10.30.2008

{ mess. }

i'm a mess. very tired. probably hung over. because i'm an alcoholic. come on now megan. get it together. must find secret place to hide in. i have a stupid meeting at 9:15. but i really just want to crawl back in bed. or at least change out of the crazy clothes i am wearing. i'm sporting two very different and very intense patterns. this sucks. for no reason except than because i do. not making sense. been very self-deprecating as of late. feeling lost. need solitary adventure. and a sandwich. oh man. my body feels so acidic right now. heart burn.

10.24.2008

{ wearing white to the wedding. }

today meant work. plans for the Great Reformation of myself. as i walked to the bar, in order to continue my long, unending farewell to whiskey, a man quickly past beside me, announcing, "passing on your left." as he continued up the sidewalk, he approached a large bush to his right. lackadaisically, he extended his right hand and gently brushed the outermost leaves with his fingertips. not thinking twice. just doing what delighted old men do.

in the bar i sat, and ordered a bourbon. it happened that this same man found the stool next to my own. slight in stature, and dressed like a man his age, baseball cap, short-sleeved, button-up orange plaid shirt, khaki's shorts, each one side too big, and sneakers, he sat and said, "you probably hate me..." in a slightly jovial manner.

+

you are a lamb. shepherded away.
betrothed to a will.
these days are meant for doing.
for seeing truth and speaking justice.
the world is filled with ravenous wolves.
i am a loyal servant.
a domesticated beast of peace.
there is the world and the wild.

raised by the saints
estranged myself and found family
with the wolves.
treacherous wolves they were!
now i remain beastly and seek
good in the world.

+

10.17.2008

{ muddle. }

i've been ingesting a lot of visions lately. other people's vision. reading comic books and watching movies. and let me say, comics are like crack. i love art and poetry and literature and film, but none of these seems to stick to my brain like a good graphic novel. i want to read more/other comics, but require long pauses in between. to find myself again. i live in other people's worlds, and i live in my own made up one. i would like to come down from the clouds now, but it's a lot harder than it sounds. my brain is very muddled. as though all my senses are filtered. i woft through the mornings and afternoons. lately, i've become irrationally angry at times. life is funny. strange days are these. look up, lest we lose ourselves.

10.13.2008

{ for the sake of civility. }

i have a really hard time getting involved with politics. i don't like them. in my experience, any discussion turns into argument. and people try to make other people feel stupid.

10.12.2008

{ sometimes back to earth. }

wanna know what's exciting???

THIS:





it's so GREAT! i'm trying not to think about it. because it'll consume my thoughts. i just got home from camping. there's nothing quite like this unclean smell i am exuding right now. it pleases me. last night in fact, i was asked to read bedtime stories to a hoard of kids. i had some Bourbon in me, mind you, but i think it was just the right amount to help make the stories even more passionate. i actually told a story from Fables: 1001 nights, of why the big bad wolf is so big and bad. but about half way through i remembered that there was lots of gore and people eating, so i tried to clean it up a bit. eventually i just gave up.

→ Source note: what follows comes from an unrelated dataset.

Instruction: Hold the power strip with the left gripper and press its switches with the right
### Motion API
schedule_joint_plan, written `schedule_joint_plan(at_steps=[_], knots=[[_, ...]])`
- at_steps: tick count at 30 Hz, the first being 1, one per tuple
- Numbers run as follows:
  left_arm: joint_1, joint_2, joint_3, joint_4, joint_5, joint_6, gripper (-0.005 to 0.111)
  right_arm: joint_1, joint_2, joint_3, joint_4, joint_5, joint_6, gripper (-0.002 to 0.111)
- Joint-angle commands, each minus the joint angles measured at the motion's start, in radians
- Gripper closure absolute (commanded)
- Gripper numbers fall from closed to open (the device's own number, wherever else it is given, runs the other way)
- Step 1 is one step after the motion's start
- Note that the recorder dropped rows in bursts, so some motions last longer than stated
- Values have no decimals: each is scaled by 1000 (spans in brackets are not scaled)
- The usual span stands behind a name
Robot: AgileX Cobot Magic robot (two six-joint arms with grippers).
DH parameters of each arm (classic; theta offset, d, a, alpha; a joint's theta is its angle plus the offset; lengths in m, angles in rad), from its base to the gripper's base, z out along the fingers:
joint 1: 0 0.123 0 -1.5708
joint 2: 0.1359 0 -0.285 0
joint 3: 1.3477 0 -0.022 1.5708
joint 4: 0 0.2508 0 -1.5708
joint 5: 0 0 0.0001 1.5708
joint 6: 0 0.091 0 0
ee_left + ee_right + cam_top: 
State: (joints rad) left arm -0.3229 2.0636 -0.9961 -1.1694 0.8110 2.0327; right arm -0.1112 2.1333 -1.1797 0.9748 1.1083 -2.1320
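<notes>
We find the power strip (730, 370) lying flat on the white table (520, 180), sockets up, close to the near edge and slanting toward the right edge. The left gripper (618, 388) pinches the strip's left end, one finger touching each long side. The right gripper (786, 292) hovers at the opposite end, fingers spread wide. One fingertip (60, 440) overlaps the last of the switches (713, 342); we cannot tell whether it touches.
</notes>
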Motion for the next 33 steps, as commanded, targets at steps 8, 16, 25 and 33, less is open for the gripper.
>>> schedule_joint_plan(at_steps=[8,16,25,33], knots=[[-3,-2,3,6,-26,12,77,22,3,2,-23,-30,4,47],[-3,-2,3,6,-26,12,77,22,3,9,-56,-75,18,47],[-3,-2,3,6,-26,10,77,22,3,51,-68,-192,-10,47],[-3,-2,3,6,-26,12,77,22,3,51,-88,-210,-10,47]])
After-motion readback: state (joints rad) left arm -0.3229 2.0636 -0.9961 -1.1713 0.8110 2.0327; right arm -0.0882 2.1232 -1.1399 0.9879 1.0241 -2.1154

oregon is a beautiful state. i'm happy to live here, and wish to take more advantage of it. i need to figure out transportation, in order to camp more. that's the only time i wish i had a car. for drives to the coast. mystery weekends. camping. i drove around on friday, just running errands, and let me tell you, at the end of it all i was grinding my teeth. you move so quickly through the world. there's no effort. not like on a bike, where you're working to get to where you need to go. and it makes you feel good. driving is only fun on long distances. so i think that's about enough driving to last me for the next six months.

i'm gonna go sit in the hot tub now, and read watchmen.

10.07.2008

{ diarrhea city. }

it is true that i didn't think too much about the hot tub. i thought, "oh, that will be nice. to sit in the hot tub." but my brain didn't go much farther than that. but oh, gourd, i got home last night, put on my bathing suit, and soaked with a glass of wine, and let me tell you, it was phenomenal. honestly. so the new house is going well.

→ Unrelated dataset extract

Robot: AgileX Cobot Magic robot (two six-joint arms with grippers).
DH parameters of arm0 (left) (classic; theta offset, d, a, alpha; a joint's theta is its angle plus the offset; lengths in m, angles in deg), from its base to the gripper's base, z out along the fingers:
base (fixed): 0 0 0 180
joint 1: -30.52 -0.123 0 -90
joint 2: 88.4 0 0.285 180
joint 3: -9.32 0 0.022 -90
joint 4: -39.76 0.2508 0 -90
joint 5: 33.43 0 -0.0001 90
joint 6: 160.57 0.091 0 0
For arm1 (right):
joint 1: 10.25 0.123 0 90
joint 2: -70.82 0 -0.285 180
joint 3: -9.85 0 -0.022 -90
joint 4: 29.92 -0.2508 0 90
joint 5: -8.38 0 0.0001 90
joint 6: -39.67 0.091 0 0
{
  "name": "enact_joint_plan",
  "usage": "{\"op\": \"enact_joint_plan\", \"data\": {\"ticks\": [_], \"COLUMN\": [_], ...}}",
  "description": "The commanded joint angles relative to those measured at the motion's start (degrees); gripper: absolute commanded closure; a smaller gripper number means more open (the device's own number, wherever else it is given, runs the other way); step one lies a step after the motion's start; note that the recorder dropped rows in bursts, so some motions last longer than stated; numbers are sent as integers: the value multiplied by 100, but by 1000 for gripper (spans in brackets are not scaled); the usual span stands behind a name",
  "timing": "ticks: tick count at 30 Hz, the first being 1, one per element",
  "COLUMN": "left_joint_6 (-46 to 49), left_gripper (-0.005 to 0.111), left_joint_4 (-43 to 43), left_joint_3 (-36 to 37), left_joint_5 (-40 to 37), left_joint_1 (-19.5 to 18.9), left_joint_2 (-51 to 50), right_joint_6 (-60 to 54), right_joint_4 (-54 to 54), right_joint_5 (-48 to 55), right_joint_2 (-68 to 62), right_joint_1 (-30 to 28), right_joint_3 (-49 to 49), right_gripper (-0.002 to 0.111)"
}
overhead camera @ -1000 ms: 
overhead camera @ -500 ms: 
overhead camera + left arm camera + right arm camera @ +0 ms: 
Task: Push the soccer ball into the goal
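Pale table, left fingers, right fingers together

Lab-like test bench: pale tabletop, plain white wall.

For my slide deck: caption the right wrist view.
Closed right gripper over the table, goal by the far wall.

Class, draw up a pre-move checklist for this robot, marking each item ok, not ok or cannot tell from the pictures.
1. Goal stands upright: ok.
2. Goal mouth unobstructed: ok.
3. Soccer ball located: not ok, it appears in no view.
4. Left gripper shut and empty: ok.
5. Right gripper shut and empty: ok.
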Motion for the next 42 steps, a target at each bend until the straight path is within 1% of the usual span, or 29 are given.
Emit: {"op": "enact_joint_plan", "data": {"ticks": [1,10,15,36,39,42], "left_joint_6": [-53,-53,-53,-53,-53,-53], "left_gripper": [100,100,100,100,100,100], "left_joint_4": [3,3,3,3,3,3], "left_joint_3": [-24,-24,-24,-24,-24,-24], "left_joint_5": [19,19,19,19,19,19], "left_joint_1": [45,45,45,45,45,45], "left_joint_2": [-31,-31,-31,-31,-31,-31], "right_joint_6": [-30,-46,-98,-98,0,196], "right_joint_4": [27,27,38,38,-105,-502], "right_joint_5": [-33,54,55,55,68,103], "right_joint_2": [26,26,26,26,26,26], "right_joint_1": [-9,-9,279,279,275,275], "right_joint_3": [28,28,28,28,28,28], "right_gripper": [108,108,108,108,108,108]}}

why do people where those spandex bike suits? i don't quite get it. maybe it's beyond me. because i understand their aerodynamic properties, they don't flap around or get caught on anything. but really, i mean, are they totally necessary? can someone please explain this to me? i'm sitting in the cafe and dudes are pulling up for lunch in this outfits that don't leave much to be imagination. why? maybe this is the future. maybe i am living in a futuristic age. and i don't even realize it...

my G.I. tract does not get along with lentils. not ever. diarrhea city, population: me. (i can't ever remember how to spell diarrhea. i always spell it diarriah. which is incorrect.)

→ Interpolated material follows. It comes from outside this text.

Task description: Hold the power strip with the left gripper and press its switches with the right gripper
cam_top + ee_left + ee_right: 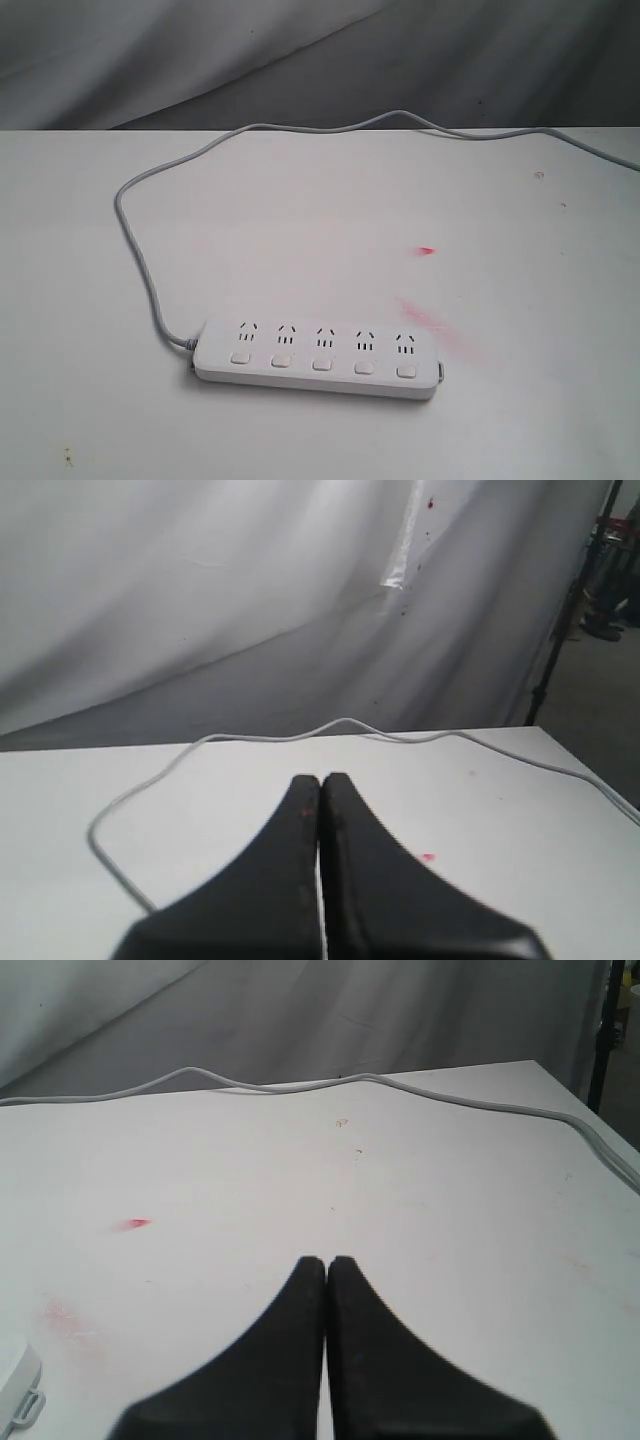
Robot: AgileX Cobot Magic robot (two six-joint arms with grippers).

ps. can someone send me a journal. i need a new one. and yes, there is always the promise of me writing a story about you. i can even make one up. a really adventurous one that you can read to your kids. ok. my mouth tastes like old coffee now. i'm becoming that teacher. the one who smells like poo, but it's really just horrendous coffee breath. sorry kids. now i have to go find a dresser. or something to put stuff on.

10.01.2008

{ just like honey. }

this day seemed to spell disaster. but i think it will turn out okay. i ate oatmeal with brown sugar, and boy, let me tell ya, it hit the proverbial spot. now i'm drinking peppermint tea out of Vicki! Vicki! is my mug. i found her at goodwill, all white with black letters; she called out to me.

so this is day three of sobriety. it's going well. phase one is complete. now onto the next venture: food. by the time this is all said and done i'll be as clean and humble as a new born babe. free of alcohol, caffeine, gluten, nicotine, and just generally down to alkaline foods. steamed vegetables. raw fruit. sounds good, eh? i might also kick dairy. but i'm wondering about raw milk's potential. the hardest will be cigarettes, of course. that's why i'm saving them for last. anyway, it's time to abort this school and go find some coffee and a hiding place. it's a dreamy day, where i could fall asleep in memories.